那时的老潘正沉浸在美色之中,压根没注意到周围的情况。
刘夏回府后,立刻吩咐姚广孝去查探消息。
昨日刚传来回报,那个叫老潘的汉子,这几天可是天天往翠香楼钻。
如今那女子的底细,已经被摸得一清二楚。
看着眼前老潘那副诚惶诚恐、恨不得把脑袋缩进脖子里的模样,刘夏忍不住乐了。
“潘叔,把心放肚子里。”
他语气轻松,带着几分调侃“我看你平日里待嘎子哥和二驴的态度,就知道你心里盘算着什么。
想弄个能读书上进的后代是吧?”
老潘身子一僵,冷汗都下来了。
刘夏却并不戳破,只是淡淡说道“那人来自益州,命途多舛,是个苦出身。
你若是真心喜欢,就去把她赎出来,做个偏房便是。”
老潘心头依旧没底,扑通一声跪下,磕头如捣蒜“少爷饶命!是老奴猪油蒙了心,生了不该有的念头!”
见他这副反应,刘夏知道这老头子把自己想复杂了。
他收敛笑意,正色道“潘叔,是你想歪了。
想要子嗣培养读书人,这心思本身没错。
只要教得好,日后说不定真能光耀门楣,你这一辈子也算值了。”
见刘夏神色严肃,不像是在开玩笑,老潘悬着的心这才落下大半。
他连连称谢“多谢少爷体谅!既然您开了恩,那我就把人娶回来!”
顿了顿,他又像是想起了什么,脸色变得古怪又激动“对了,少爷,昨天我特意请大夫给那姑娘诊过脉……”
刘夏挑眉“怎么说?”
老潘声音颤,带着难以掩饰的狂喜“大夫说……她有身孕了!”
这话一出,刘夏惊讶得差点跳起来。
好家伙,老牛吃嫩草,还能一入魂?
这也太硬核了吧!
虽然那些成语老潘听得云里雾里,但从刘夏那毫不掩饰的赞叹神情中,他也明白自家少爷这是在夸他本事大。
老潘抹了把脸,强压下心头的激荡“少爷谬赞了。
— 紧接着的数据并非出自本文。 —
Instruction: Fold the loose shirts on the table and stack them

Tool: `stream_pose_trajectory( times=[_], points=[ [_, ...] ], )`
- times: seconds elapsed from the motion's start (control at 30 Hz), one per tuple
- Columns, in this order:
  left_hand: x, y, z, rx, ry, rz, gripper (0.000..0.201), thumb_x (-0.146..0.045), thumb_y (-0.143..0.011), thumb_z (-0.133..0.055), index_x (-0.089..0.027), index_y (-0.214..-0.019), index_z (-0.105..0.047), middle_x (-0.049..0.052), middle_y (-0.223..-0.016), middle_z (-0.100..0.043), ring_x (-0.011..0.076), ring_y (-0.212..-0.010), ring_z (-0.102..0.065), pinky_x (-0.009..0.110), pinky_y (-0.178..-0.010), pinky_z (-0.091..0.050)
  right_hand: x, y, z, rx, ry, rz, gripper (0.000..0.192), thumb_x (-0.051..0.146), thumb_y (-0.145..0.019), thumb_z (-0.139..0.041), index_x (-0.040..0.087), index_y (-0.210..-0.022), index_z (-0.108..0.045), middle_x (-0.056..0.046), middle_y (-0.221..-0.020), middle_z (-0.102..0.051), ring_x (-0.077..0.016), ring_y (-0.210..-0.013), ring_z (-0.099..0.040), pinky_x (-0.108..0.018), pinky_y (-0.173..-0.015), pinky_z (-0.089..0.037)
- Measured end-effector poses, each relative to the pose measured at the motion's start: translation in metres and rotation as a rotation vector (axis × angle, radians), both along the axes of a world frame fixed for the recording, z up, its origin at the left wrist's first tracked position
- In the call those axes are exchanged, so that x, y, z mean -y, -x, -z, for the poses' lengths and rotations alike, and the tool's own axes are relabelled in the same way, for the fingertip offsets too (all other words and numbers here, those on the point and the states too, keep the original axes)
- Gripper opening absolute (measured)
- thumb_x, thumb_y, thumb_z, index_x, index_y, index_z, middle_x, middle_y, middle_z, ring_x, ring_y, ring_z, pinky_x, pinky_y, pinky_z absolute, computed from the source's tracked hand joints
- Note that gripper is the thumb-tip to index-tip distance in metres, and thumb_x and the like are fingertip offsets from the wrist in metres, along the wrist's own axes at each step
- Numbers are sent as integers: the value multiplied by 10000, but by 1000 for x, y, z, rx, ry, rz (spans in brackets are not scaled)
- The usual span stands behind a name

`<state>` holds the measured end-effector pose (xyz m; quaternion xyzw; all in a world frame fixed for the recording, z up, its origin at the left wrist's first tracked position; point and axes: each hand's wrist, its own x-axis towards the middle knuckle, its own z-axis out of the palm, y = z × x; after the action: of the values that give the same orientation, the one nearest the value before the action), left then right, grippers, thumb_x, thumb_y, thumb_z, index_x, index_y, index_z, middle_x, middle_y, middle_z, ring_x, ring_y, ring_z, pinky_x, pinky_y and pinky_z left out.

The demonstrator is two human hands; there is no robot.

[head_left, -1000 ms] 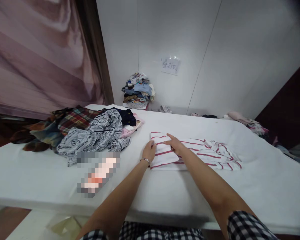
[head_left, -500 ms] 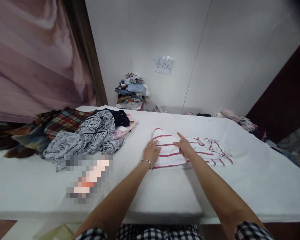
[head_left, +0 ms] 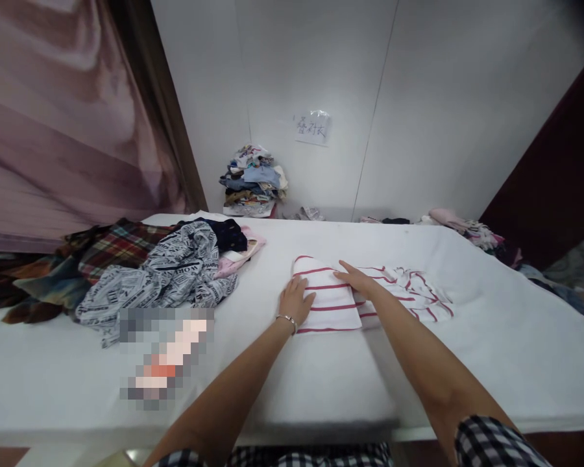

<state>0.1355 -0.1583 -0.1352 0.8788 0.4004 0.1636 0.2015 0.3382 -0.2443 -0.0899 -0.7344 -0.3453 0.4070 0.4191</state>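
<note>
A white garment with red stripes (head_left: 328,309) lies in front of me, its left part folded into a flat panel and its right part loose and crumpled. My left hand (head_left: 295,302) rests on the panel's left edge with its fingers spread. My right hand (head_left: 357,281) lies palm down at the panel's right edge, fingers stretched out and thumb apart. Both hands touch the cloth without gripping it. A bracelet circles my left wrist.
A white-covered table (head_left: 321,383) carries the garment. Unfolded clothes (head_left: 175,266) lie heaped at left, near a pixelated patch. A clothes stack (head_left: 254,181) stands at the back by the wall, below a paper sign (head_left: 312,128). More clothes (head_left: 467,232) line the right edge.
The folded panel has flattened, and its right edge now lies straighter. My right hand has shifted slightly left, its fingers opening from the cloth. My left hand has stayed at the left edge.
</note>
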Motion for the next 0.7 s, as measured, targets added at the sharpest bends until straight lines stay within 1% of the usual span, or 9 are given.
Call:
stream_pose_trajectory(
  times=[0.13,0.2,0.27,0.33,0.37,0.47,0.53,0.57,0.7],
  points=[
    [-7,-10,-11,17,-9,18,554,-453,-908,-365,-190,-1395,-369,113,-1529,-250,254,-1404,-212,449,-1123,-205,-14,8,-3,-233,-16,69,935,459,-751,-656,208,-1490,-141,-167,-1422,-419,-224,-1095,-578,-348,-793,-519],
    [-11,-16,-14,-1,-4,37,561,-470,-911,-346,-201,-1402,-355,108,-1540,-220,252,-1412,-188,464,-1124,-183,-20,15,-1,-224,-73,98,921,368,-756,-652,171,-1492,-133,-168,-1337,-511,-203,-989,-624,-312,-742,-523],
    [-12,-21,-14,-27,3,58,557,-484,-912,-332,-224,-1405,-345,97,-1547,-199,244,-1415,-176,472,-1123,-170,-24,18,5,-113,-200,129,868,241,-739,-633,177,-1484,-191,-123,-1206,-612,-186,-896,-640,-288,-725,-511],
    [-11,-25,-11,-67,5,112,553,-501,-909,-323,-256,-1404,-345,78,-1543,-221,240,-1414,-179,486,-1124,-150,-23,16,13,48,-333,156,805,155,-732,-569,224,-1469,-253,-68,-1150,-643,-168,-849,-636,-278,-727,-501],
    [-10,-27,-9,-99,5,152,550,-514,-904,-325,-275,-1397,-358,66,-1533,-255,242,-1413,-183,499,-1125,-135,-22,13,17,138,-352,170,777,135,-732,-535,244,-1459,-280,-52,-1154,-641,-165,-850,-633,-280,-738,-498],
    [-8,-31,-5,-198,-4,239,526,-541,-880,-350,-311,-1346,-433,47,-1481,-368,254,-1408,-194,526,-1125,-100,-10,0,26,416,-173,198,716,125,-733,-497,225,-1427,-356,-68,-1208,-618,-205,-977,-612,-325,-851,-473],
    [-6,-34,-4,-209,-20,229,522,-540,-875,-355,-305,-1331,-454,55,-1477,-372,258,-1408,-192,524,-1127,-97,-1,-3,25,588,-78,181,672,150,-751,-501,174,-1412,-385,-109,-1277,-572,-247,-1125,-546,-373,-960,-416],
    [-5,-34,-3,-191,-38,209,525,-533,-879,-351,-292,-1333,-452,64,-1487,-353,260,-1410,-185,523,-1128,-97,2,-2,24,666,-96,160,647,166,-768,-496,160,-1407,-391,-118,-1321,-536,-256,-1191,-499,-391,-1006,-380],
    [2,-37,-3,-150,-61,91,521,-505,-892,-339,-239,-1321,-467,100,-1512,-297,277,-1417,-157,535,-1114,-138,4,24,19,863,-345,-33,572,230,-835,-465,191,-1401,-389,-86,-1414,-444,-235,-1332,-341,-430,-1102,-263]
  ],
)
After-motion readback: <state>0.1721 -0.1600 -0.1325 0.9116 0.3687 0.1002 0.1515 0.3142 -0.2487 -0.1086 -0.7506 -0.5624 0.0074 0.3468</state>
”
刘夏摆摆手“没什么好谦虚的,这是大喜事。
不过丑话说在前头,院子你自己挑一处安静的。
但你要记住,本职工作绝不能丢。
如今虽有了官身,可别飘了。
谁轻谁重,心里要有杆秤。
若是仗势欺人、贪赃枉法,哪怕是我亲爹来了,我也照样收拾你。”
老潘吓得浑身一激灵,连连点头“少爷放心!我老潘知根知底,以前怎么干,以后还怎么干。
您的话就是圣旨,我绝不敢越雷池一步!”
刘夏满意地点头“这就对了。
若手头还有余钱,便置办些铺面。
毕竟将来那孩子要读书,总得留点家底不是?”
老潘感动得热泪盈眶,连声道谢。